Exercise goal: Please give the lines below again exactly as they stand, from the one that contains "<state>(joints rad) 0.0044" up to and including the one that contains "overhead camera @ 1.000", leaving all pictures out.

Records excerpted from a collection
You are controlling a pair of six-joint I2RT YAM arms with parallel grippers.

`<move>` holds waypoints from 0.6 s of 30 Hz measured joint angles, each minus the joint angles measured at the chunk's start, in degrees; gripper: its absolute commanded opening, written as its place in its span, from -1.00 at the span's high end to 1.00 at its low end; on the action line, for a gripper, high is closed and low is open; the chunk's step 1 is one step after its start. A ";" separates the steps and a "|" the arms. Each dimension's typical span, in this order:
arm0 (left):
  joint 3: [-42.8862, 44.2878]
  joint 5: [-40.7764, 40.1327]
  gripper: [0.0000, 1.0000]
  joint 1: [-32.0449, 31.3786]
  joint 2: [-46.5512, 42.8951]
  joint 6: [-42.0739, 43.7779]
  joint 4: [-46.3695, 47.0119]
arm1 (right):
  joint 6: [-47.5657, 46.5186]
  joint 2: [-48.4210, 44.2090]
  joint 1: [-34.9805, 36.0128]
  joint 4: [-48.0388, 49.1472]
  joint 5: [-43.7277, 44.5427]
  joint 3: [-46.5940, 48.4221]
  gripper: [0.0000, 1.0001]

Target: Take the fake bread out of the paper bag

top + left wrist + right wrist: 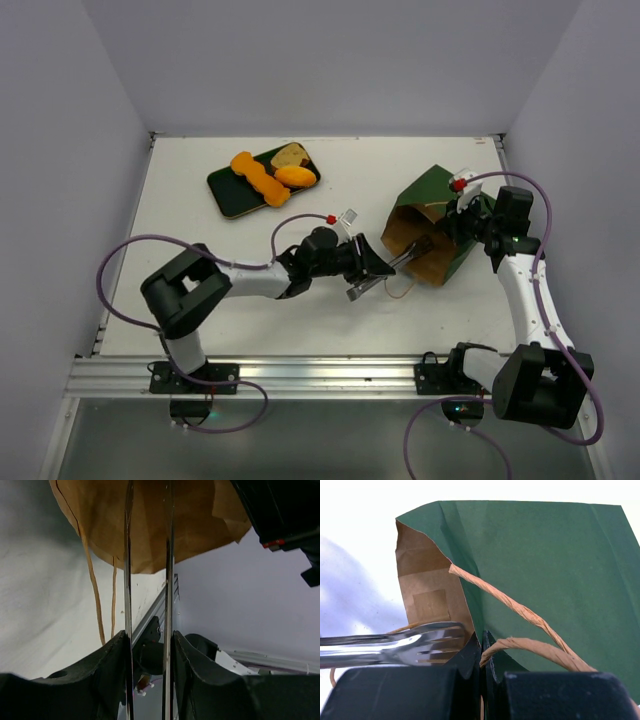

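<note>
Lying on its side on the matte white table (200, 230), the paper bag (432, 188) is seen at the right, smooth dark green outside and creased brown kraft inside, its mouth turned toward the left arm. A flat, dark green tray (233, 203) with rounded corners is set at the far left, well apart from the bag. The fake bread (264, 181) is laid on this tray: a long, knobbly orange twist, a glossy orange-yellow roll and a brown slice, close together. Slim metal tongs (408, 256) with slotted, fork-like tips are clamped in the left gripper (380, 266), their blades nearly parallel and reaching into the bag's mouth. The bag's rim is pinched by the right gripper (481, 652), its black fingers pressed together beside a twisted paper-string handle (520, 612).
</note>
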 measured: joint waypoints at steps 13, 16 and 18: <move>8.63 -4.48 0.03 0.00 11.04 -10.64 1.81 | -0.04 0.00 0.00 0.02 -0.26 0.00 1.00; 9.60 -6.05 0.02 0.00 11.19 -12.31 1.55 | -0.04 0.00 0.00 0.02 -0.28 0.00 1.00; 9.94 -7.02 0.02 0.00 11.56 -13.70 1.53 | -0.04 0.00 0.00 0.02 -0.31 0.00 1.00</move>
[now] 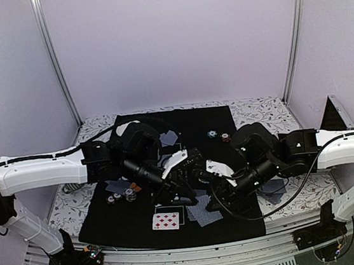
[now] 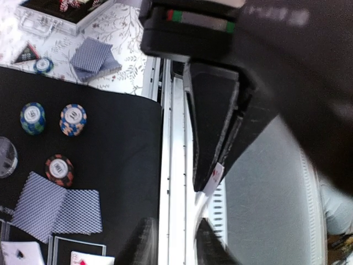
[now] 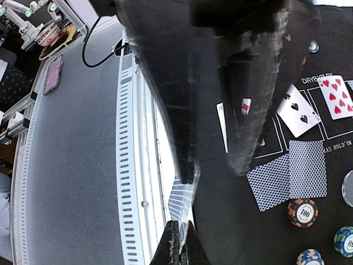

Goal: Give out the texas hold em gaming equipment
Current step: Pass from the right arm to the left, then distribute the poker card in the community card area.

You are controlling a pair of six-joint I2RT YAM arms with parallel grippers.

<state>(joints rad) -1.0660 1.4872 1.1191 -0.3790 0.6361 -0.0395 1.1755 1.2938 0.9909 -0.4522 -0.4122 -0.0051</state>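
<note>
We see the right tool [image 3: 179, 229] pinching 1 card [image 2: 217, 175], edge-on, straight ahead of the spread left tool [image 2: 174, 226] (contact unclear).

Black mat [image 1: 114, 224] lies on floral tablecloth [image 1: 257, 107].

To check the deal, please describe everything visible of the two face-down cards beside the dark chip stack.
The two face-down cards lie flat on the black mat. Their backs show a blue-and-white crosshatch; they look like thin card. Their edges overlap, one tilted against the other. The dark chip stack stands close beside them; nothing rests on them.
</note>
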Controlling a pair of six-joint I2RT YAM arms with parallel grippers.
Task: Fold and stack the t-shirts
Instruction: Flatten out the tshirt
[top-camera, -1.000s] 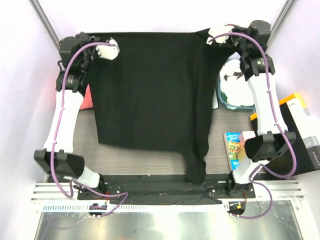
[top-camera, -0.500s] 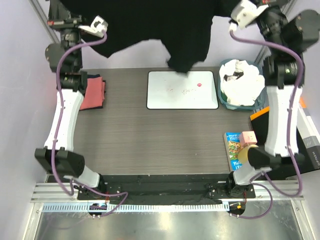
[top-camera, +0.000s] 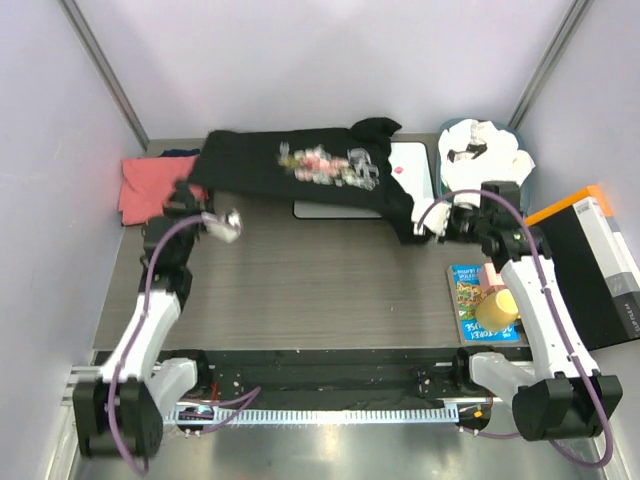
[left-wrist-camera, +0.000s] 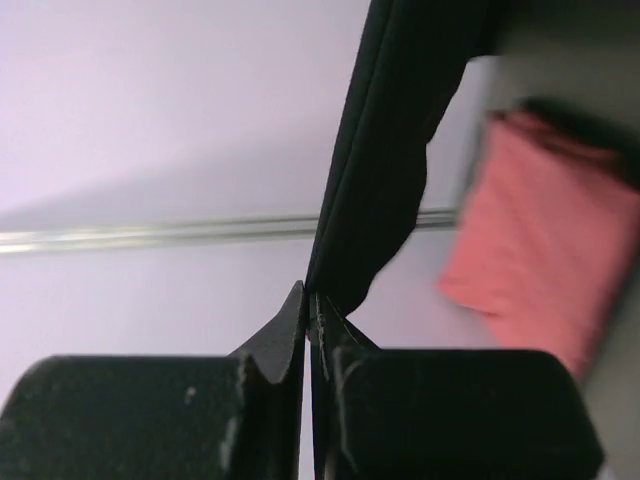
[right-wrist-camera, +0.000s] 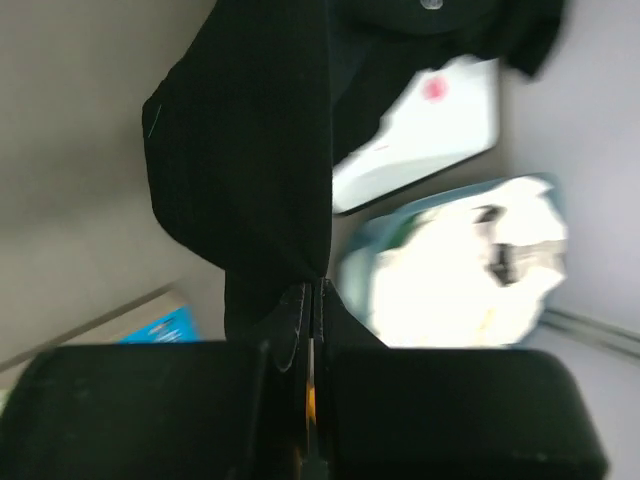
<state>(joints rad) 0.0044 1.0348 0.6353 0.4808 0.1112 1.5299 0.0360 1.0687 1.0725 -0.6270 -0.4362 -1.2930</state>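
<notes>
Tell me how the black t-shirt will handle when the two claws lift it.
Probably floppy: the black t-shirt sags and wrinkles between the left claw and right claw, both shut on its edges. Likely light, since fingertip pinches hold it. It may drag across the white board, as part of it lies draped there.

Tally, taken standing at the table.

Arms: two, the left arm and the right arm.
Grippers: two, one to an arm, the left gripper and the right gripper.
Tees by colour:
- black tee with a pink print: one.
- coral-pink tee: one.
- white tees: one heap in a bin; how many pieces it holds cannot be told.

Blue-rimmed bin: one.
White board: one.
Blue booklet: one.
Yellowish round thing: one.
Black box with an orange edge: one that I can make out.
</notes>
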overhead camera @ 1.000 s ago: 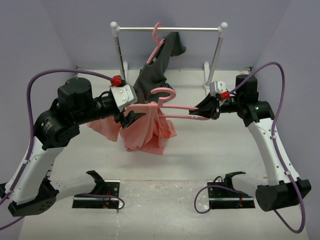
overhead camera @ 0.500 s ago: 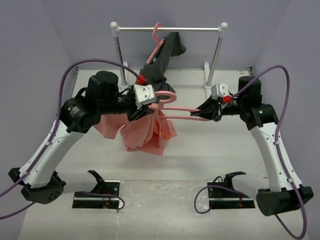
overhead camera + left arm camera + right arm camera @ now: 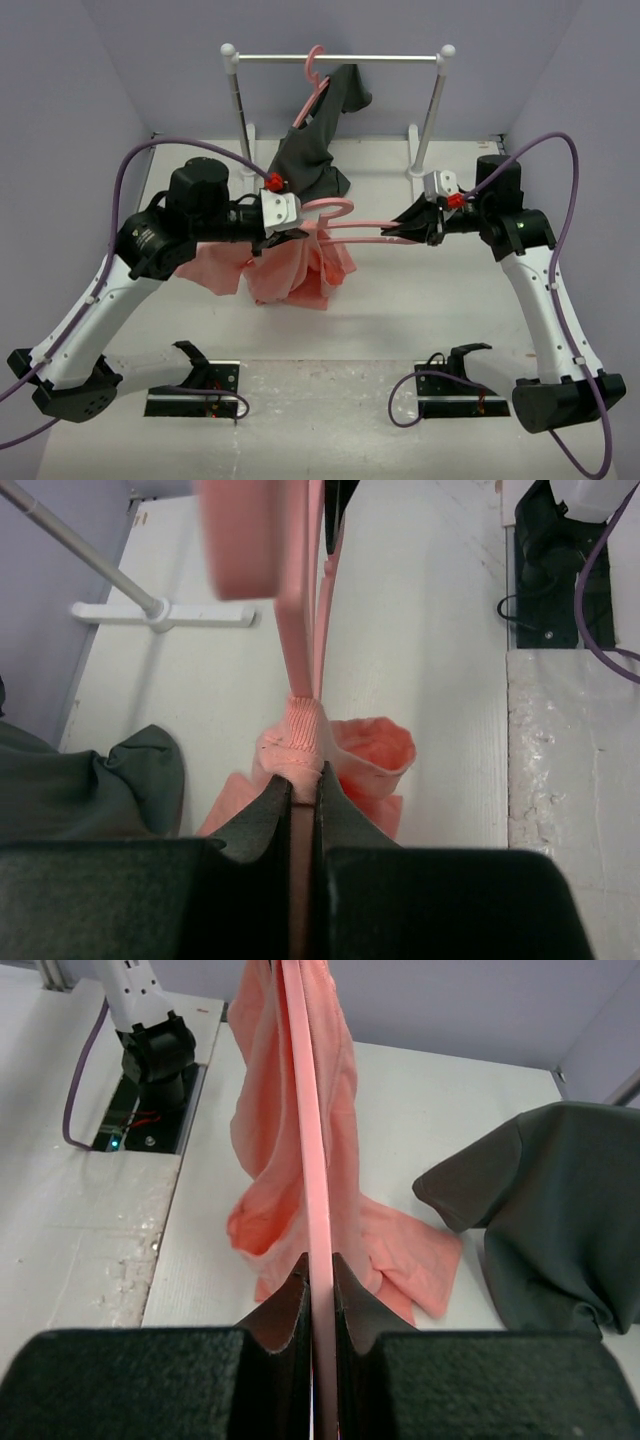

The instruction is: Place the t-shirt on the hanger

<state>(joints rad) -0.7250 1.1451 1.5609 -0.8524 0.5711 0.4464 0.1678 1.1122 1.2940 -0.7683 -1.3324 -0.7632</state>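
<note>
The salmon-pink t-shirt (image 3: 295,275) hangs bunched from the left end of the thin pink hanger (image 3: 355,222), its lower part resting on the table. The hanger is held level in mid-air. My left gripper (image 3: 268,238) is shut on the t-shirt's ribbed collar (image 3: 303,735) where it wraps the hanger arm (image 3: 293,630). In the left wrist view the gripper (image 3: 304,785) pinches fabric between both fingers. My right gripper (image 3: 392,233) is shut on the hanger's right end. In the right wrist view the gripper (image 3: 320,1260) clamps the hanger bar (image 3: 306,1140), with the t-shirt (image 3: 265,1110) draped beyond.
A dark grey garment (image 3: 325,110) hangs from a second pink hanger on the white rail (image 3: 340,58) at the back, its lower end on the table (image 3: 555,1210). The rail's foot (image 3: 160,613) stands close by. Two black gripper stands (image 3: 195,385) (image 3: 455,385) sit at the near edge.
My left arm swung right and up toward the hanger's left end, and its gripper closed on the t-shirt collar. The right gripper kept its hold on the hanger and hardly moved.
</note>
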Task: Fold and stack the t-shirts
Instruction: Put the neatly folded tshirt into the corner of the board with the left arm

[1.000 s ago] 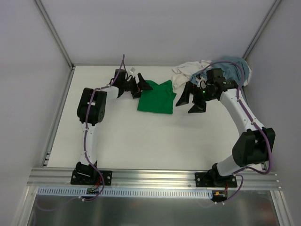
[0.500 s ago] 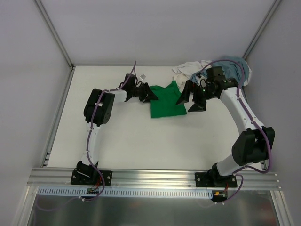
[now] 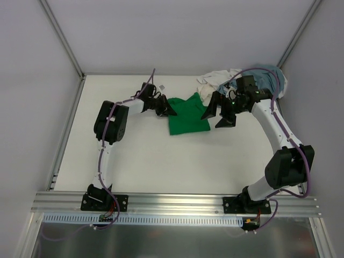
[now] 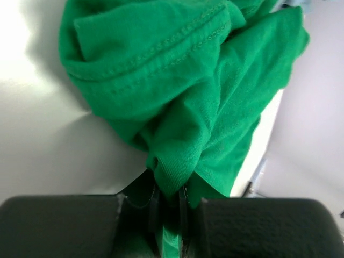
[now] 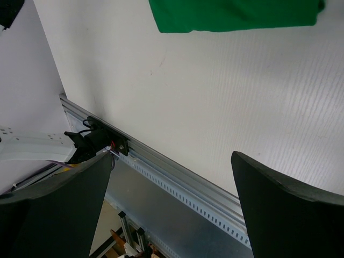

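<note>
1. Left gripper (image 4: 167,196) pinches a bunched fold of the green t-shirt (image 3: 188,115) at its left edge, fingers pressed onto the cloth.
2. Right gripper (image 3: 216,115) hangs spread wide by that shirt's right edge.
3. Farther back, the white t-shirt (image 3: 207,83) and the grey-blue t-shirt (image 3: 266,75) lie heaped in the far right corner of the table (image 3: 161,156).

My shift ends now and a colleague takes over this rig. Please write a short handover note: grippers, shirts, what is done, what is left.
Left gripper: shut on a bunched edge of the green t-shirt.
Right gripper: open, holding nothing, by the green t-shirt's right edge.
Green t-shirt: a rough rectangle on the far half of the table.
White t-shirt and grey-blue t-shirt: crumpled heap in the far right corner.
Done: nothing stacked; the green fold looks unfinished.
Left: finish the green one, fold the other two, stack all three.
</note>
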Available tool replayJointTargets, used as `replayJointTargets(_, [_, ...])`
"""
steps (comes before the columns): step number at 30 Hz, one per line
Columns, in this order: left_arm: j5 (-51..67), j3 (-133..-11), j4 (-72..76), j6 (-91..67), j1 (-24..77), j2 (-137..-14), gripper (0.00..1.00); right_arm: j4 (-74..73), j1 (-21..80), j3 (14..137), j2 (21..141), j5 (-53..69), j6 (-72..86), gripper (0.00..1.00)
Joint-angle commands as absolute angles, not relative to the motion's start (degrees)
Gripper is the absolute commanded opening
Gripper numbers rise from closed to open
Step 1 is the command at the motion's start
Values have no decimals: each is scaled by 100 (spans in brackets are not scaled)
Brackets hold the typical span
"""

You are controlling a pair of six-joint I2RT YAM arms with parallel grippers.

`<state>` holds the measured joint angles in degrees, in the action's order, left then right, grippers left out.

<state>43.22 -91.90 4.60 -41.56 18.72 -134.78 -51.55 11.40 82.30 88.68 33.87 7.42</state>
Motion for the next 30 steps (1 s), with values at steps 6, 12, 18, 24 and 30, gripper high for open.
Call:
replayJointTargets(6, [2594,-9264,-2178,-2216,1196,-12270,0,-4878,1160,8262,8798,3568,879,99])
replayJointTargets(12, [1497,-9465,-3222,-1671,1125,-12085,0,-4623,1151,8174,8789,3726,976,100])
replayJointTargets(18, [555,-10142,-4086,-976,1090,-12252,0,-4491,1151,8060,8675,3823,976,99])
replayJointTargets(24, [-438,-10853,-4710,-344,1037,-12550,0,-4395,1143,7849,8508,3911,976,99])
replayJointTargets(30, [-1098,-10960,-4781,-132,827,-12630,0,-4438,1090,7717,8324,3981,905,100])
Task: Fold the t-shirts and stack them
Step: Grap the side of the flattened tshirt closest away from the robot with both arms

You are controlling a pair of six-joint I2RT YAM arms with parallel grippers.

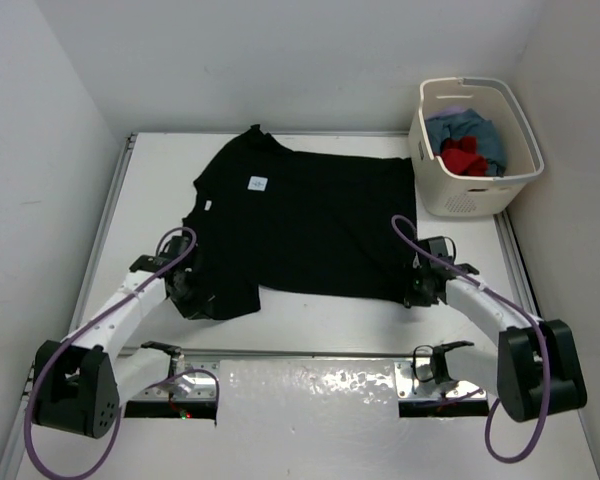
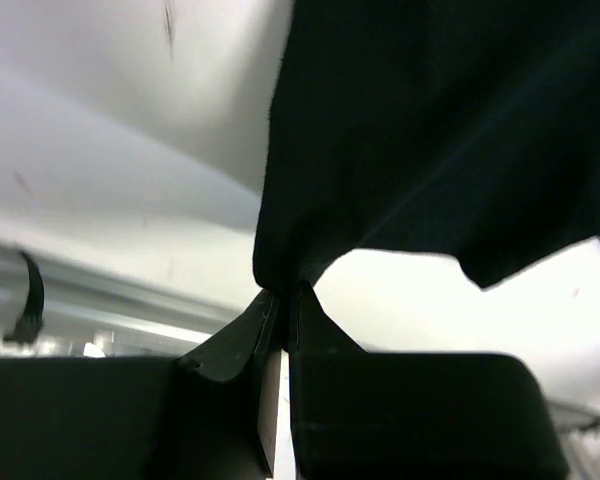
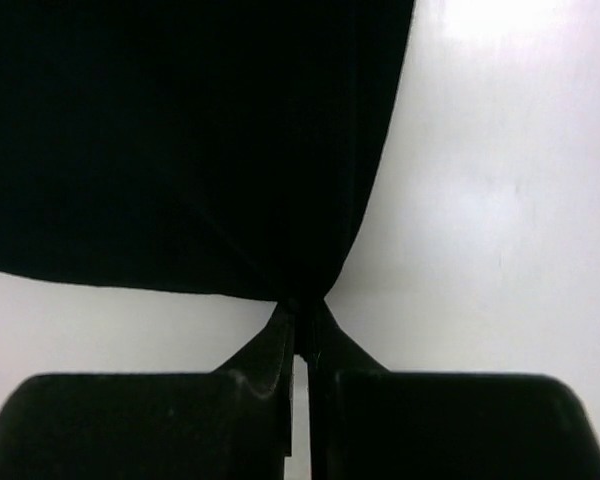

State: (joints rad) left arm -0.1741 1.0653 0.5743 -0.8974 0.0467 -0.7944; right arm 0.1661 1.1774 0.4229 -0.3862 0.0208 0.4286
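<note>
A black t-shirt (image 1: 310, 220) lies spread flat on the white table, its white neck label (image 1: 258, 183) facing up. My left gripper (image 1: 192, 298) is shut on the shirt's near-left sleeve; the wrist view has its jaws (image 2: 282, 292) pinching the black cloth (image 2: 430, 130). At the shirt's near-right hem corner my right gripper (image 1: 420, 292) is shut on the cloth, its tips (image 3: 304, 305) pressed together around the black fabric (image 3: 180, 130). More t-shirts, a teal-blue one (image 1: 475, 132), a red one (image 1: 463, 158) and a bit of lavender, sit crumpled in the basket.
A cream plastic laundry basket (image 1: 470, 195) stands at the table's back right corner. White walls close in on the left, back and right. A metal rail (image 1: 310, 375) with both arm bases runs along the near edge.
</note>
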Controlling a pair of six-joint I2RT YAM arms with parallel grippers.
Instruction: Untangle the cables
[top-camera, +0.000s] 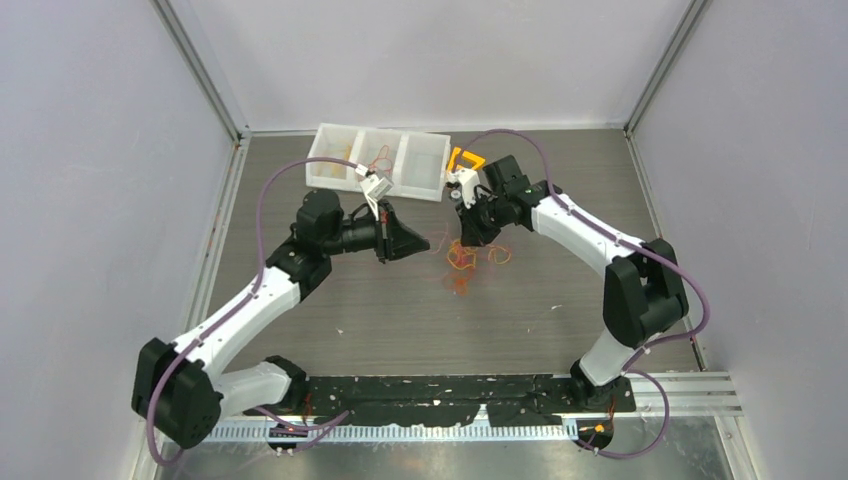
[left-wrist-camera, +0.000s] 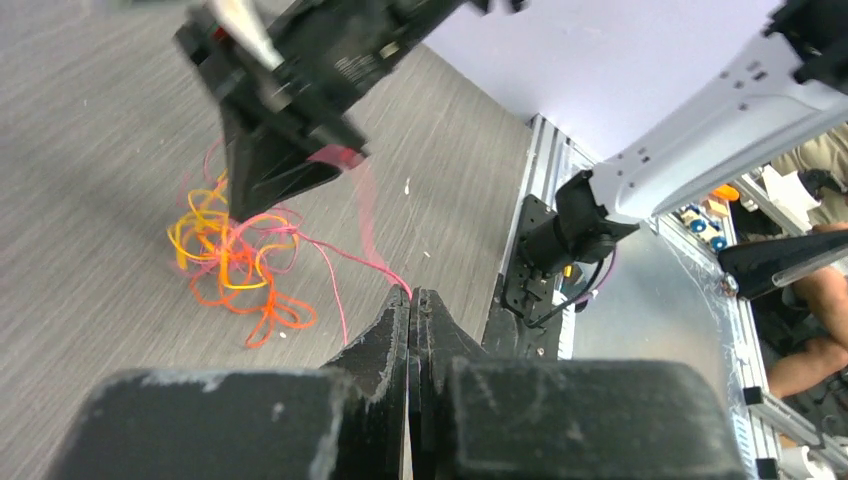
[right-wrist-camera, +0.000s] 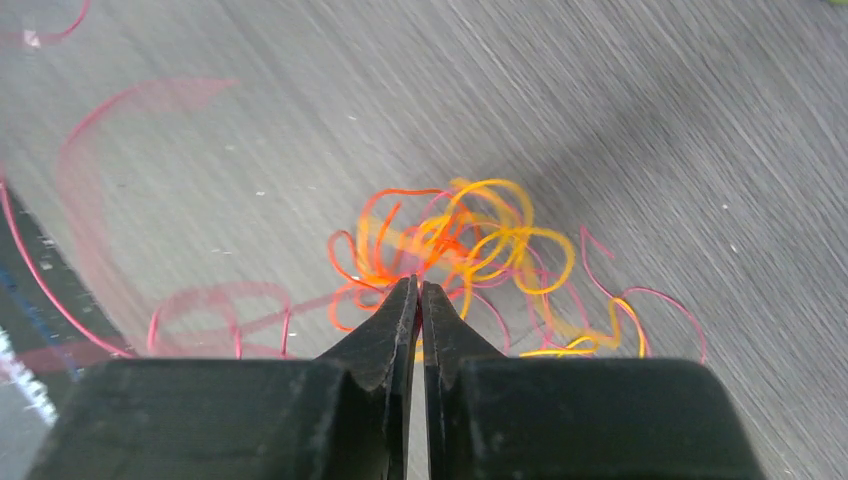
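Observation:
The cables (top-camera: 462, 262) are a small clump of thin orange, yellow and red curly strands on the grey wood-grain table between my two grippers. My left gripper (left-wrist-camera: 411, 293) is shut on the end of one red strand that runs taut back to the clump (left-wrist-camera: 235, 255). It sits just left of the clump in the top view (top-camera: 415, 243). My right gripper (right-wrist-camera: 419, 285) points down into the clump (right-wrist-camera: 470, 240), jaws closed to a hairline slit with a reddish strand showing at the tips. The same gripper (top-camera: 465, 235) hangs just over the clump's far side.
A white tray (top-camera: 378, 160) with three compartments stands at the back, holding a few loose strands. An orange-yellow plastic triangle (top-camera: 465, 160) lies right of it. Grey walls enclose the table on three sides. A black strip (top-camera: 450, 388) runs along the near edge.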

Reply:
<state>(joints rad) 0.0044 1.0348 0.6353 0.4808 0.1112 1.5299 0.0360 1.0687 1.0725 -0.6270 -0.4362 -1.2930</state>
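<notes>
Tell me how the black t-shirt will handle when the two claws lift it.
Probably floppy: the black t-shirt sags and wrinkles between the left claw and right claw, both shut on its edges. Likely light, since fingertip pinches hold it. It may drag across the white board, as part of it lies draped there.

Tally, taken standing at the table.

Arms: two, the left arm and the right arm.
Grippers: two, one to an arm, the left gripper and the right gripper.
Tees by colour:
- black tee with a pink print: one.
- coral-pink tee: one.
- white tees: one heap in a bin; how many pieces it holds cannot be told.

Blue-rimmed bin: one.
White board: one.
Blue booklet: one.
Yellowish round thing: one.
Black box with an orange edge: one that I can make out.
</notes>
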overhead camera @ 1.000 s ago: 

What appears above is the full answer.